Wherever the string "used" appears in the listing, copy that line.

── GIVEN ENTRIES ──

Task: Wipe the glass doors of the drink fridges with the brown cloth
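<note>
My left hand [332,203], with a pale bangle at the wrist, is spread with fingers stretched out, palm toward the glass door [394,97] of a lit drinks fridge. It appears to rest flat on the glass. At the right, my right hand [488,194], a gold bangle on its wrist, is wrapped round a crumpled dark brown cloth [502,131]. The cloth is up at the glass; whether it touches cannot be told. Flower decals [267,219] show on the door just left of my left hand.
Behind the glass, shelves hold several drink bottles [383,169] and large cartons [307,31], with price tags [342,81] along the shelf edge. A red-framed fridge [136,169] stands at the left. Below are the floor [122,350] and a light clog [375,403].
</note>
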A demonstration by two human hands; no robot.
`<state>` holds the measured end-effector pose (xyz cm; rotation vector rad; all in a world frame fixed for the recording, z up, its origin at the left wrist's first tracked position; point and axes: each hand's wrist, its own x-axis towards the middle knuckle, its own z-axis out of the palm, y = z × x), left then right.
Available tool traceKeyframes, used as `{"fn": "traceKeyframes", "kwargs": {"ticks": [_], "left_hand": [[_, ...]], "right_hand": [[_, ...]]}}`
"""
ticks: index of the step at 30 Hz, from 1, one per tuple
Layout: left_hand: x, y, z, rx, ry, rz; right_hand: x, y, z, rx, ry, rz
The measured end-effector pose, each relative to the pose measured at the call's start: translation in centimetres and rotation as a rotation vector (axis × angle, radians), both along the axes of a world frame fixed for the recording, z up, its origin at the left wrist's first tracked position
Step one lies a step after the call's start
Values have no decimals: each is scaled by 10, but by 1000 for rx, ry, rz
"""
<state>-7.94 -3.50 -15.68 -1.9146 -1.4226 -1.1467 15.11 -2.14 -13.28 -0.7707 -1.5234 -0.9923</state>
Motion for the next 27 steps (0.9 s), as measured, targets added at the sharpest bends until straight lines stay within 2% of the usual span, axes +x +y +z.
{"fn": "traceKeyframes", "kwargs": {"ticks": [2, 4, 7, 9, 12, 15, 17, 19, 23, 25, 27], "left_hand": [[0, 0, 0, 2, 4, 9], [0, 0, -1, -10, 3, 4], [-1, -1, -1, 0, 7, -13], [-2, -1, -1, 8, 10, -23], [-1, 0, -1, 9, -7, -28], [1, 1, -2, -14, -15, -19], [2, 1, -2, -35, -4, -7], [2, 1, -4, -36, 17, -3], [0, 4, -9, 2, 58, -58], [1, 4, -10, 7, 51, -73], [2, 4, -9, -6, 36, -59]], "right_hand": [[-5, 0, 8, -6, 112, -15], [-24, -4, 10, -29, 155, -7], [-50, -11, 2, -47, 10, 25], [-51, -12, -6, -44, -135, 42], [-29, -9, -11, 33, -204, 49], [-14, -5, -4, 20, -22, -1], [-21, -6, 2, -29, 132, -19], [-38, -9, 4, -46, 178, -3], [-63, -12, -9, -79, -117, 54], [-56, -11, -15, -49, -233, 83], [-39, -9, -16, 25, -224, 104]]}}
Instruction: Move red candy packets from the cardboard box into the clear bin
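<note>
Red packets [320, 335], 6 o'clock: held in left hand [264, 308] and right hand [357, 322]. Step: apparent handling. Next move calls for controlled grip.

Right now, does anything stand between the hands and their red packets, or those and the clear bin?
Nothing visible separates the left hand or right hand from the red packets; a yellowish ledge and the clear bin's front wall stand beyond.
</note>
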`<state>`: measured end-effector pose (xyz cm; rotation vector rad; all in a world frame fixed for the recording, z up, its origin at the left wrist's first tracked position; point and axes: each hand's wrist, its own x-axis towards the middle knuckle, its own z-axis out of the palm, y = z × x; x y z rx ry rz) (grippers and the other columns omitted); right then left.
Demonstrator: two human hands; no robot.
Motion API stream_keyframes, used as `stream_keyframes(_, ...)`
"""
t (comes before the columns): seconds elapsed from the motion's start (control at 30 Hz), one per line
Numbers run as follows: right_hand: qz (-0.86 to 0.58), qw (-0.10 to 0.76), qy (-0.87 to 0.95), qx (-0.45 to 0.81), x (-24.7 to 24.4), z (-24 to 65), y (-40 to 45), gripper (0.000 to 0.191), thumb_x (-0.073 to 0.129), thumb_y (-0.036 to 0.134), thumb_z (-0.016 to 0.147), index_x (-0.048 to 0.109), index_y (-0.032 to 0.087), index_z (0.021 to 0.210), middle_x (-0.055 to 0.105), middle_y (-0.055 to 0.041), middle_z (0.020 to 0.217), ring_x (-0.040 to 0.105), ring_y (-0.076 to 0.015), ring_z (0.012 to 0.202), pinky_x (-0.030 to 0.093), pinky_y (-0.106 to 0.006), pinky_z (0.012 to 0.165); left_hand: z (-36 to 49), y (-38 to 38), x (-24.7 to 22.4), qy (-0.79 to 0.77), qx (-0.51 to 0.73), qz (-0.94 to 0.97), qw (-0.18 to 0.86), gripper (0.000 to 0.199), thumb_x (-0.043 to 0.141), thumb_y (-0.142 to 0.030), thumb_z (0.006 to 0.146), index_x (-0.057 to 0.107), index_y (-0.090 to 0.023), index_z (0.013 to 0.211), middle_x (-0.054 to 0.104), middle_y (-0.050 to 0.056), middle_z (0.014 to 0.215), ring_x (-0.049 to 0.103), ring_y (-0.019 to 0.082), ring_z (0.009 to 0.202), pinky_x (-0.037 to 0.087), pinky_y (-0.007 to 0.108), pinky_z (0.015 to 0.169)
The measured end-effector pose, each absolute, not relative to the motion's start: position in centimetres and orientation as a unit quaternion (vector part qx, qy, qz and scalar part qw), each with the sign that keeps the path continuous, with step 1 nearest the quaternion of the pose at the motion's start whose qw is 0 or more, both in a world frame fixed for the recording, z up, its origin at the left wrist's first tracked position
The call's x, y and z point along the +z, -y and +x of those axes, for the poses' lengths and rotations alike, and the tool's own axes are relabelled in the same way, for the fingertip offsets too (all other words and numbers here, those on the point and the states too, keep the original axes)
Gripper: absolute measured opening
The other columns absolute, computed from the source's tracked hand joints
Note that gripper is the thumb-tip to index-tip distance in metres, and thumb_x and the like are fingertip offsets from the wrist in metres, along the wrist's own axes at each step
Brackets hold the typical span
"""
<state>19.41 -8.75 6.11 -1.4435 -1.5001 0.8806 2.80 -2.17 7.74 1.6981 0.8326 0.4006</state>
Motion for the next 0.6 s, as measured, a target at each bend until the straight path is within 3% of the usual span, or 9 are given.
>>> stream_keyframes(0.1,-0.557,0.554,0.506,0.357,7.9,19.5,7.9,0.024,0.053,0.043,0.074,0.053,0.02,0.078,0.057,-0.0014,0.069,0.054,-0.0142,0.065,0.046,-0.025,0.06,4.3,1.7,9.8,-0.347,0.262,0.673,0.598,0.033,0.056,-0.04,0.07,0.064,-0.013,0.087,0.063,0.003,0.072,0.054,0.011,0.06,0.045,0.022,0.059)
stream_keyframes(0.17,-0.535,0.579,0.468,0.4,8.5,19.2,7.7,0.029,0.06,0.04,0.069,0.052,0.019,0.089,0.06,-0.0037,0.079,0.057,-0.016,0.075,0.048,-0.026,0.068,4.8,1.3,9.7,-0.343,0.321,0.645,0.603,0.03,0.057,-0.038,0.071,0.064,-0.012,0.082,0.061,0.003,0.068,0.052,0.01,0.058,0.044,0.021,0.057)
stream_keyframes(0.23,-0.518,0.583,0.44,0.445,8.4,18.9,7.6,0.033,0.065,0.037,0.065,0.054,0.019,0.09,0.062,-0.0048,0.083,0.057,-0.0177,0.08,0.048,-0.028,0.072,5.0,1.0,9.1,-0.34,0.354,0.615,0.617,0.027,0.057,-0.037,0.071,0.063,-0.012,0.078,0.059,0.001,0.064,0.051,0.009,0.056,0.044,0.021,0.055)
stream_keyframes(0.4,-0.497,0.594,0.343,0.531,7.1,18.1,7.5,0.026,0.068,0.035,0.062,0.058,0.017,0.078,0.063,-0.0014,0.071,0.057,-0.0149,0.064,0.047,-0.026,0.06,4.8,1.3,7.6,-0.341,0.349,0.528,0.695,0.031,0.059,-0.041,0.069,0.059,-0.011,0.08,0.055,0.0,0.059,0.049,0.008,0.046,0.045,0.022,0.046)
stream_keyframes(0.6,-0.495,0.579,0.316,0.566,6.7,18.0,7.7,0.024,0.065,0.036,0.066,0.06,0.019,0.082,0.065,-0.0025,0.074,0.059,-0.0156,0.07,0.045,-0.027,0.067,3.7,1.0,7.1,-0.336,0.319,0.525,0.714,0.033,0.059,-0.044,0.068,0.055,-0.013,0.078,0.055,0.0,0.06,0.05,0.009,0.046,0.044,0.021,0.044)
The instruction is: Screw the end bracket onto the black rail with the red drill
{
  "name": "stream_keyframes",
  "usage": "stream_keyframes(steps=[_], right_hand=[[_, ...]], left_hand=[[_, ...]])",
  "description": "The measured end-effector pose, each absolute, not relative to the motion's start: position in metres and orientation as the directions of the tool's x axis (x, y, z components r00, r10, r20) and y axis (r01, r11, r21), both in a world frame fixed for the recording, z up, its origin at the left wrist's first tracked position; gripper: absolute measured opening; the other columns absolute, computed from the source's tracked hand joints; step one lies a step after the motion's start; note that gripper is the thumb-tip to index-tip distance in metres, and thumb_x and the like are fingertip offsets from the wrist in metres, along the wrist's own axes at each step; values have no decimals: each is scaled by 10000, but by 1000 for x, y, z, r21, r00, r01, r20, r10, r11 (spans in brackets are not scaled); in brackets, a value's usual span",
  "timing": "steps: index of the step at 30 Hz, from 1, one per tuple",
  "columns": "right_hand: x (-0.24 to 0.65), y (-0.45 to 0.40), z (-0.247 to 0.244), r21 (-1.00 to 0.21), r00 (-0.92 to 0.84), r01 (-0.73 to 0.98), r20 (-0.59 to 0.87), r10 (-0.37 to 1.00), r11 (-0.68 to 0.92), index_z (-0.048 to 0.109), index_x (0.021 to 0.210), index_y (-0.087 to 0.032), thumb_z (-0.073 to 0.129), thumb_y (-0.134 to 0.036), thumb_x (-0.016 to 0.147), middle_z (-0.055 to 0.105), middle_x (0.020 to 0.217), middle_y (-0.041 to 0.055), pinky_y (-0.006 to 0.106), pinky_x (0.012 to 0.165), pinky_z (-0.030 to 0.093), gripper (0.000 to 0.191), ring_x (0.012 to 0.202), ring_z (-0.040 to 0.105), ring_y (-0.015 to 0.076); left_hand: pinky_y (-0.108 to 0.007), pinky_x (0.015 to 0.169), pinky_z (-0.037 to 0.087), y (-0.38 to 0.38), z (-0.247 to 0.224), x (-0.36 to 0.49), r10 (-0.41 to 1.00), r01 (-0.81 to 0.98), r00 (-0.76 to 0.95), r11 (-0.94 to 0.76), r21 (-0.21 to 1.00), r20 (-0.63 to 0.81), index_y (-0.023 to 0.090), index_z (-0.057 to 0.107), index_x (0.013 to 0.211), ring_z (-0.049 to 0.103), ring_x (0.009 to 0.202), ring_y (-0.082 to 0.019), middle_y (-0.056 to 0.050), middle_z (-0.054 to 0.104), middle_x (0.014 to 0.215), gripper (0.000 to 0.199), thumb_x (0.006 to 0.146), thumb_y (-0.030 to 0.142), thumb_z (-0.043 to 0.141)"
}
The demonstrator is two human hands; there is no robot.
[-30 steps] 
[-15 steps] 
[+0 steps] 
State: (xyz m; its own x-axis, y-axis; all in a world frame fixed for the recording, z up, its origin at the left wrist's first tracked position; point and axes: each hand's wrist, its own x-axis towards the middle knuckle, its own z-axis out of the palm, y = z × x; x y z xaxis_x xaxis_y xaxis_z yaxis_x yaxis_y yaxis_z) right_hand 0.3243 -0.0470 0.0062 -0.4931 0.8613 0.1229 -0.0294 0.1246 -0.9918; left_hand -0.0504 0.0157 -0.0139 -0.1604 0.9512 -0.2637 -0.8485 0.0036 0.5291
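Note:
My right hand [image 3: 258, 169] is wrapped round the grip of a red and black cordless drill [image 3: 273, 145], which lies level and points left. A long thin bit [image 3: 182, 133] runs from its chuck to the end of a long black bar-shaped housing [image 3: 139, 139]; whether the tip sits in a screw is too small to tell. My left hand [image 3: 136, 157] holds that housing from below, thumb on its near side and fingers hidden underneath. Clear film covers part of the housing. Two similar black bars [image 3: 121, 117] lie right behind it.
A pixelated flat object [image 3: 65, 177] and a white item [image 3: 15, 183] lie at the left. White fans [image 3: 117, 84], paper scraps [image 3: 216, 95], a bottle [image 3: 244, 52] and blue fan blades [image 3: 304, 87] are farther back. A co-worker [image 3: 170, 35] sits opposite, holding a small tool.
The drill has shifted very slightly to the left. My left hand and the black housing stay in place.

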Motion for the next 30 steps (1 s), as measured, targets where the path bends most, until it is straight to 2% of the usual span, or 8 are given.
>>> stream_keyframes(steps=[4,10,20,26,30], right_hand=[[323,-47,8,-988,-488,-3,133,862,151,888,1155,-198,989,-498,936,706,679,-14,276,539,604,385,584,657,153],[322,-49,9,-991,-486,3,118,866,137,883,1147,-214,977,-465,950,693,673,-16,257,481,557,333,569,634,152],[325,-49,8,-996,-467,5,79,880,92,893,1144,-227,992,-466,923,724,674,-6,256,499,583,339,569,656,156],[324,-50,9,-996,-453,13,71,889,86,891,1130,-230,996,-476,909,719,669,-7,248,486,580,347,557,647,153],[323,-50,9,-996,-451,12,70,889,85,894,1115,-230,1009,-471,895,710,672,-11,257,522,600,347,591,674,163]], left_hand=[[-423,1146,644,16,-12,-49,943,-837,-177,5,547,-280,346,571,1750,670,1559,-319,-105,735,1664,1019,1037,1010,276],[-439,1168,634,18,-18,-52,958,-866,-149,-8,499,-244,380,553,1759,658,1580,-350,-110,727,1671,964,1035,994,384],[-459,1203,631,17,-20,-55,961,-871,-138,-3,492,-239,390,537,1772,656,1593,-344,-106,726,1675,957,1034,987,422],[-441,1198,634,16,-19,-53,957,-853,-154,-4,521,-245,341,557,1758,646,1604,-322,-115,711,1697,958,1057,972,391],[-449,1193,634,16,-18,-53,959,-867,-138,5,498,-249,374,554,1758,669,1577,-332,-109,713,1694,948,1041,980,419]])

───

OUTPUT OF THE TASK –
Available tool traceKeyframes, used as `{"fn": "traceKeyframes", "kwargs": {"ticks": [_], "left_hand": [[_, ...]], "right_hand": [[_, ...]]}}`
Motion API stream_keyframes, used as `stream_keyframes(_, ...)`

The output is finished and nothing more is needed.